- _Your task_:
Among the records that follow, set down only the lines from the one containing "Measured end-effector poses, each" to the one containing "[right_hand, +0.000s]", both included, exactly.
--- Provided entries ---
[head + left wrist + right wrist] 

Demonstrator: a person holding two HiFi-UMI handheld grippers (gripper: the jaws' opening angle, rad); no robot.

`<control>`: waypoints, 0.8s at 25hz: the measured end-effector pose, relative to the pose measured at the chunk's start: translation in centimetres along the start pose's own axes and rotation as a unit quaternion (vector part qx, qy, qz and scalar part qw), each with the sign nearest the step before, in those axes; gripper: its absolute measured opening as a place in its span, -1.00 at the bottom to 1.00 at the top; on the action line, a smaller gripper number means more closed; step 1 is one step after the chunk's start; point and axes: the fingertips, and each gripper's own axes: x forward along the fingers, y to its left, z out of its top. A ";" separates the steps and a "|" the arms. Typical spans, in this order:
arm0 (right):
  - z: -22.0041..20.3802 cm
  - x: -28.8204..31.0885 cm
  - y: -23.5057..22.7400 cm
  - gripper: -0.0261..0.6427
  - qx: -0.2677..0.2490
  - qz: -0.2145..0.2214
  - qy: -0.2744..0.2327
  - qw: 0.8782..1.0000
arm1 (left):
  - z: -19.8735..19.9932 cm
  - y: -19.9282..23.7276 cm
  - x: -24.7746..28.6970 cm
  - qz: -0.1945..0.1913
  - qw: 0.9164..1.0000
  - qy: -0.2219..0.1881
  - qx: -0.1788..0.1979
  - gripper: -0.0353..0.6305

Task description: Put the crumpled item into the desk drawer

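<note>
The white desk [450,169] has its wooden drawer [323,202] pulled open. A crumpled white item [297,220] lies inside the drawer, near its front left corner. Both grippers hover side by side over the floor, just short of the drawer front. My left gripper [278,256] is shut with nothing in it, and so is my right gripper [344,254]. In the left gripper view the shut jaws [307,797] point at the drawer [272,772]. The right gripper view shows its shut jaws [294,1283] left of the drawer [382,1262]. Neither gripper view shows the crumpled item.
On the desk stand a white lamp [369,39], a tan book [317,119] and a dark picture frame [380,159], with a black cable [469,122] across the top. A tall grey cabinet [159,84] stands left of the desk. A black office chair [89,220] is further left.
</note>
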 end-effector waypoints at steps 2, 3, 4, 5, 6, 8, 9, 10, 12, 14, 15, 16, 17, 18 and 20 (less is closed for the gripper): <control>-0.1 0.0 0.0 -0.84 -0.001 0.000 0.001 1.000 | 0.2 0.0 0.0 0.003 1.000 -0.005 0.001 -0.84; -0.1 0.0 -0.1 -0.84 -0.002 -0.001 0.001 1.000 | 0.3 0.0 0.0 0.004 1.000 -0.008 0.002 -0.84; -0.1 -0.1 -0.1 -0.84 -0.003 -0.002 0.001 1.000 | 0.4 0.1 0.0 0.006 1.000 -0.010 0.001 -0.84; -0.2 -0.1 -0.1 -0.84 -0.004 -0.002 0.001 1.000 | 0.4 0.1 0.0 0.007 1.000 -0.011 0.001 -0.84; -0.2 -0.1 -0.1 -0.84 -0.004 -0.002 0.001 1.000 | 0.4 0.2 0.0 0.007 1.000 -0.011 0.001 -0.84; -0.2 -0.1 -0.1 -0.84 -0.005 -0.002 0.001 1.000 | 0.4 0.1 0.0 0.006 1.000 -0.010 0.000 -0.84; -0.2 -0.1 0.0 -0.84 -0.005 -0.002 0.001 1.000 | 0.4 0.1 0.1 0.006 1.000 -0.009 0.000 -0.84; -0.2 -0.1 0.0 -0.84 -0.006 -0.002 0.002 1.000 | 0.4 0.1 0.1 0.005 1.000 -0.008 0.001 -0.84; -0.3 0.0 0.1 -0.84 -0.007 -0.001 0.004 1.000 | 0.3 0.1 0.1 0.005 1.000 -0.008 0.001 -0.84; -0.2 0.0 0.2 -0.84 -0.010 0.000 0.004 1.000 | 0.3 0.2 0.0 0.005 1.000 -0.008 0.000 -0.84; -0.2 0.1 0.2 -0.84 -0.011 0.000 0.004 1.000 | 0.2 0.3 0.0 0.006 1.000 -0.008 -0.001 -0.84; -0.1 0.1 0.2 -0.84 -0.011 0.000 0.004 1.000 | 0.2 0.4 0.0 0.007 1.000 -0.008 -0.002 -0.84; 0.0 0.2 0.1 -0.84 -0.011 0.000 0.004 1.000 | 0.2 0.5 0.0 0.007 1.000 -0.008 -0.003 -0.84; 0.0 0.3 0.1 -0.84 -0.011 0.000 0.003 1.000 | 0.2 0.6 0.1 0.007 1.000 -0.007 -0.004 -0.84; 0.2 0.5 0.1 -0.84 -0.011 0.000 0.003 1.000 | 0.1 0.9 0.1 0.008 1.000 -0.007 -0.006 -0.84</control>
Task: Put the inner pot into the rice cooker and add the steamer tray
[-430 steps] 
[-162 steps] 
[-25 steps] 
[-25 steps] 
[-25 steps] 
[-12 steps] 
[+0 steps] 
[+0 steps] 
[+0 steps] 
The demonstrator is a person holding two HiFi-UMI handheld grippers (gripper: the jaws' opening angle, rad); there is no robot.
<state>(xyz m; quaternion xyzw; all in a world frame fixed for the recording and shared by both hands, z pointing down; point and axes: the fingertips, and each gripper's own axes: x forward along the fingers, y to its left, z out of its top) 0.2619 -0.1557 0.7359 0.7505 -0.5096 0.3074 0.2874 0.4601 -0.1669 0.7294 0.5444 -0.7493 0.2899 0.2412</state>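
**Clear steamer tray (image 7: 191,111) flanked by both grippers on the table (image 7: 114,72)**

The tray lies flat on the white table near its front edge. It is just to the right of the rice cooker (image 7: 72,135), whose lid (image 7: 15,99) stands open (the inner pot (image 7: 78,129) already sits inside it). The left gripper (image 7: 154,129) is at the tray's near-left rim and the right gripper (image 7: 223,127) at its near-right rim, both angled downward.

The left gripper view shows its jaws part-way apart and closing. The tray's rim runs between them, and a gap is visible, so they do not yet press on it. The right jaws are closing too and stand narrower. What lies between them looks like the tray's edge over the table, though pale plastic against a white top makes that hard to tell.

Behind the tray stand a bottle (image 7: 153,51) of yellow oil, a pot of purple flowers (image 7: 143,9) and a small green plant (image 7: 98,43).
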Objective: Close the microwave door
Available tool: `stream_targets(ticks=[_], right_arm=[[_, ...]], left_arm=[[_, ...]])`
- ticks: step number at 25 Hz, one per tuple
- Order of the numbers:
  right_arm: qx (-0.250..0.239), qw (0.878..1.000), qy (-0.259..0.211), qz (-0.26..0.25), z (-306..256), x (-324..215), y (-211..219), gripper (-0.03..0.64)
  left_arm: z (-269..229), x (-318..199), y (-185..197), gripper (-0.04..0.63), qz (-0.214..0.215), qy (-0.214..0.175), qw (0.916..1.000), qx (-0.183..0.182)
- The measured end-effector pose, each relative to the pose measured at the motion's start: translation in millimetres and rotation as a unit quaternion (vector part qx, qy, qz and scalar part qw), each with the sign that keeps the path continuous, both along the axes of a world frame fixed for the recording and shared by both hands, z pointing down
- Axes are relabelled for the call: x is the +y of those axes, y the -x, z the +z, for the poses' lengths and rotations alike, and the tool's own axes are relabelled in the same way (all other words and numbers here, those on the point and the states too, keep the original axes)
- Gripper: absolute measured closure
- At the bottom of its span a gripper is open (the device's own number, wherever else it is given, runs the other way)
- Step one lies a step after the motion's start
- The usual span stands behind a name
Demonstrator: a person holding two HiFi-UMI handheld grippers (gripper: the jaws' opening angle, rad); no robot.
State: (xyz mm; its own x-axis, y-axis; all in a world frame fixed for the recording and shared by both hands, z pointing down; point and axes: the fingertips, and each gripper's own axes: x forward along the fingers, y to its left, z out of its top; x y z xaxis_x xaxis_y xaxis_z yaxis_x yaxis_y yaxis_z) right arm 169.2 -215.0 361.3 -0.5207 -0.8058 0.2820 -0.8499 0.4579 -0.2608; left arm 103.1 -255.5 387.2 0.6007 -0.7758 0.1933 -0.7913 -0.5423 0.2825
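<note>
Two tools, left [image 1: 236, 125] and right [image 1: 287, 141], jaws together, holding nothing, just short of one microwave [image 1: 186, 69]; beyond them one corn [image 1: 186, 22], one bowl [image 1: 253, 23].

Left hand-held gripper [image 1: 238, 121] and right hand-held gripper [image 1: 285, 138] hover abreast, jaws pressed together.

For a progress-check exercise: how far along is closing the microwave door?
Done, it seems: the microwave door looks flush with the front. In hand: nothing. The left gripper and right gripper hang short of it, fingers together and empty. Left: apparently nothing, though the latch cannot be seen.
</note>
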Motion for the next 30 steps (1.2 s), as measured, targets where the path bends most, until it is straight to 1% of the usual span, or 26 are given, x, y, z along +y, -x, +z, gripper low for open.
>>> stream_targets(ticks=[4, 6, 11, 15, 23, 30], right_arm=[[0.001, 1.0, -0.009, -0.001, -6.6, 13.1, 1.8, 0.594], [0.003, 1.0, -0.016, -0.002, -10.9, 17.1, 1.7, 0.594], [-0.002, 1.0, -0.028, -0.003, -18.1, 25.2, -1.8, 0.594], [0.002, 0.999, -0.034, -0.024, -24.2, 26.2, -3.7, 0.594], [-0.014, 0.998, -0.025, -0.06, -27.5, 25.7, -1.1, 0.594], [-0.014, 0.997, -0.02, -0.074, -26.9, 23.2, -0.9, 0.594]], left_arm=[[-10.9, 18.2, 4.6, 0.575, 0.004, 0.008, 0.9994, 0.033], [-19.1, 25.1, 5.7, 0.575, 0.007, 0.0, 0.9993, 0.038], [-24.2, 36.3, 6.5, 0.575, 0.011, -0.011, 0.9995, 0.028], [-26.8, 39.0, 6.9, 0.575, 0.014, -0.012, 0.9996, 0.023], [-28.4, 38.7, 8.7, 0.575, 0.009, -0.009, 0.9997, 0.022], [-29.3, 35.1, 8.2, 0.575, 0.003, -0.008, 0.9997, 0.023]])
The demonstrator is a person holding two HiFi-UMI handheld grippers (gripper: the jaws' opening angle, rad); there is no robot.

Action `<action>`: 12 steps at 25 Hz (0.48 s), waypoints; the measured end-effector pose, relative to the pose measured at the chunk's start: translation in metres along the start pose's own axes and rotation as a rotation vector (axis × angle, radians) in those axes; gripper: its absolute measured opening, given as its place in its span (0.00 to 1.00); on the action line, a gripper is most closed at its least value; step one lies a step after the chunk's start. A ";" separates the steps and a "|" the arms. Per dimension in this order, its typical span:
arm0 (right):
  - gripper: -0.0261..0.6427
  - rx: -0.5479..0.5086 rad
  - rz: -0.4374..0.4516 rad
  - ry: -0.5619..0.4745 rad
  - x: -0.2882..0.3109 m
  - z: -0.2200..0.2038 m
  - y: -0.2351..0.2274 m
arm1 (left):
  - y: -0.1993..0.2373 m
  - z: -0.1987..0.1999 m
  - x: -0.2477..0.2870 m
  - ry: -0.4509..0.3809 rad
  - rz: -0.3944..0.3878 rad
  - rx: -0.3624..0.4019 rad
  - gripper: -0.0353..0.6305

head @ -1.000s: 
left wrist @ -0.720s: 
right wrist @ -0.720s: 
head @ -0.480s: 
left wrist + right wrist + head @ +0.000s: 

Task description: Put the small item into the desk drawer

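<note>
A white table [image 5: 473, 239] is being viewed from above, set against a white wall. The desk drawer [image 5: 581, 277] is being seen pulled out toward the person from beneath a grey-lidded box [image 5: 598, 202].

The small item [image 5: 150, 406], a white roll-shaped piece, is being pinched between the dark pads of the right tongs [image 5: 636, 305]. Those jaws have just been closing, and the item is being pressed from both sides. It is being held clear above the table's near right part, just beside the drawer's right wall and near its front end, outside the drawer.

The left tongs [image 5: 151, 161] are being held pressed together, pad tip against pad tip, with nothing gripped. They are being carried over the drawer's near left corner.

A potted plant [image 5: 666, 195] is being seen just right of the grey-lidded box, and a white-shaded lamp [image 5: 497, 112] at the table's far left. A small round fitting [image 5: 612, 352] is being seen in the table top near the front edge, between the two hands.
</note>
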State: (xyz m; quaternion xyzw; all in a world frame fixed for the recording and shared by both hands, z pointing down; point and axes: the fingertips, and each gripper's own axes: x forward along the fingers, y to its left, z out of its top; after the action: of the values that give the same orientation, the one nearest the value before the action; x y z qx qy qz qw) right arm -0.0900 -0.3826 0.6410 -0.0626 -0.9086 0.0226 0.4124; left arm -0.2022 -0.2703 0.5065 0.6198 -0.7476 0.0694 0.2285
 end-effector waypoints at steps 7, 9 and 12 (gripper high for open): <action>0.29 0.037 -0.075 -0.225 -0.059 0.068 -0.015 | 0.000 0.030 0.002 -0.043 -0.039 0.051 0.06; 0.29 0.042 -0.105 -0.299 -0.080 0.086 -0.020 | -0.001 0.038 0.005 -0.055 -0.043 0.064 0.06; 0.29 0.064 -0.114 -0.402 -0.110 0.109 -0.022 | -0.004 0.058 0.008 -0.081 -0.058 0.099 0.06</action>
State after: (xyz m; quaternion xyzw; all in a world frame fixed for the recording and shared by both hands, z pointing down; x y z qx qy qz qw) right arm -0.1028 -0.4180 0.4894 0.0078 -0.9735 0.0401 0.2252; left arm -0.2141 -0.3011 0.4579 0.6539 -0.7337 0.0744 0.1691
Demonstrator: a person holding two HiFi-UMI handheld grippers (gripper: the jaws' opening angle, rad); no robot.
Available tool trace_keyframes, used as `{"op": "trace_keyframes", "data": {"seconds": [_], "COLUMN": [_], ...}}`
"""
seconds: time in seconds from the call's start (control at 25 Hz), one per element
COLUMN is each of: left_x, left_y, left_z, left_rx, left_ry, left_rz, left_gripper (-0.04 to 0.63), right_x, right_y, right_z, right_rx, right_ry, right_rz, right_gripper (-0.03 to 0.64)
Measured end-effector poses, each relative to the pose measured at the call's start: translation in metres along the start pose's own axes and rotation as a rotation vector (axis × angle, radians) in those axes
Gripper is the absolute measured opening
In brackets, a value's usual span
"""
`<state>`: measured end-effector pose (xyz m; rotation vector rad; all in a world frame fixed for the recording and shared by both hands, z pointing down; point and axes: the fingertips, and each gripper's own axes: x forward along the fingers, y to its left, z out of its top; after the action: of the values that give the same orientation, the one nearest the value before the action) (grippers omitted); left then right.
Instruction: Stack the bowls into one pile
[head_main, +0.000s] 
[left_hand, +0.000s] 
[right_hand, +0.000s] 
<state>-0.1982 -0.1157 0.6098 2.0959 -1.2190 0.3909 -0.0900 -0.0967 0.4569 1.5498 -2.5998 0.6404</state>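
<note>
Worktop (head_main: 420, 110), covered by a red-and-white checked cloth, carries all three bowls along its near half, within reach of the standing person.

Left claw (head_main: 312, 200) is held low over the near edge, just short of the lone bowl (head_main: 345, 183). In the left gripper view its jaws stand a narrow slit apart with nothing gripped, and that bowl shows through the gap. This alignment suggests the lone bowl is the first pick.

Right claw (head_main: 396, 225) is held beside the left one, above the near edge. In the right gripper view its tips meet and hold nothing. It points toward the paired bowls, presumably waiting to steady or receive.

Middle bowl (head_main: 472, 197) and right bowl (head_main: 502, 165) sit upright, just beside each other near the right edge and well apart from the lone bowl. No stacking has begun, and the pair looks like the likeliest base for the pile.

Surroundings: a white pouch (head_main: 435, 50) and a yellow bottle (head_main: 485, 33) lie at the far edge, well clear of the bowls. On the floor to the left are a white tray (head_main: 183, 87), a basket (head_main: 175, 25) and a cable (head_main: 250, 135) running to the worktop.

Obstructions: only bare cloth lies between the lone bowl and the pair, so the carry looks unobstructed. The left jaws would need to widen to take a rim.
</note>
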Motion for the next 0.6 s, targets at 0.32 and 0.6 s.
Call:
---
- _Task solution_:
Measured end-effector poses, each relative to the pose measured at the call's start: translation in metres along the start pose's own axes and rotation as a rotation vector (axis × angle, radians) in those axes
Gripper is the absolute measured opening
In brackets, a value's usual span
"""
`<state>`: measured end-effector pose (xyz m; rotation vector rad; all in a world frame fixed for the recording and shared by both hands, z pointing down; point and axes: the fingertips, and each gripper's own axes: x forward along the fingers, y to its left, z out of its top; after the action: of the values that give the same orientation, the one nearest the value before the action) (grippers omitted); left then right.
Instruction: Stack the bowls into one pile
[head_main, +0.000s] 
[left_hand, +0.000s] 
[right_hand, +0.000s] 

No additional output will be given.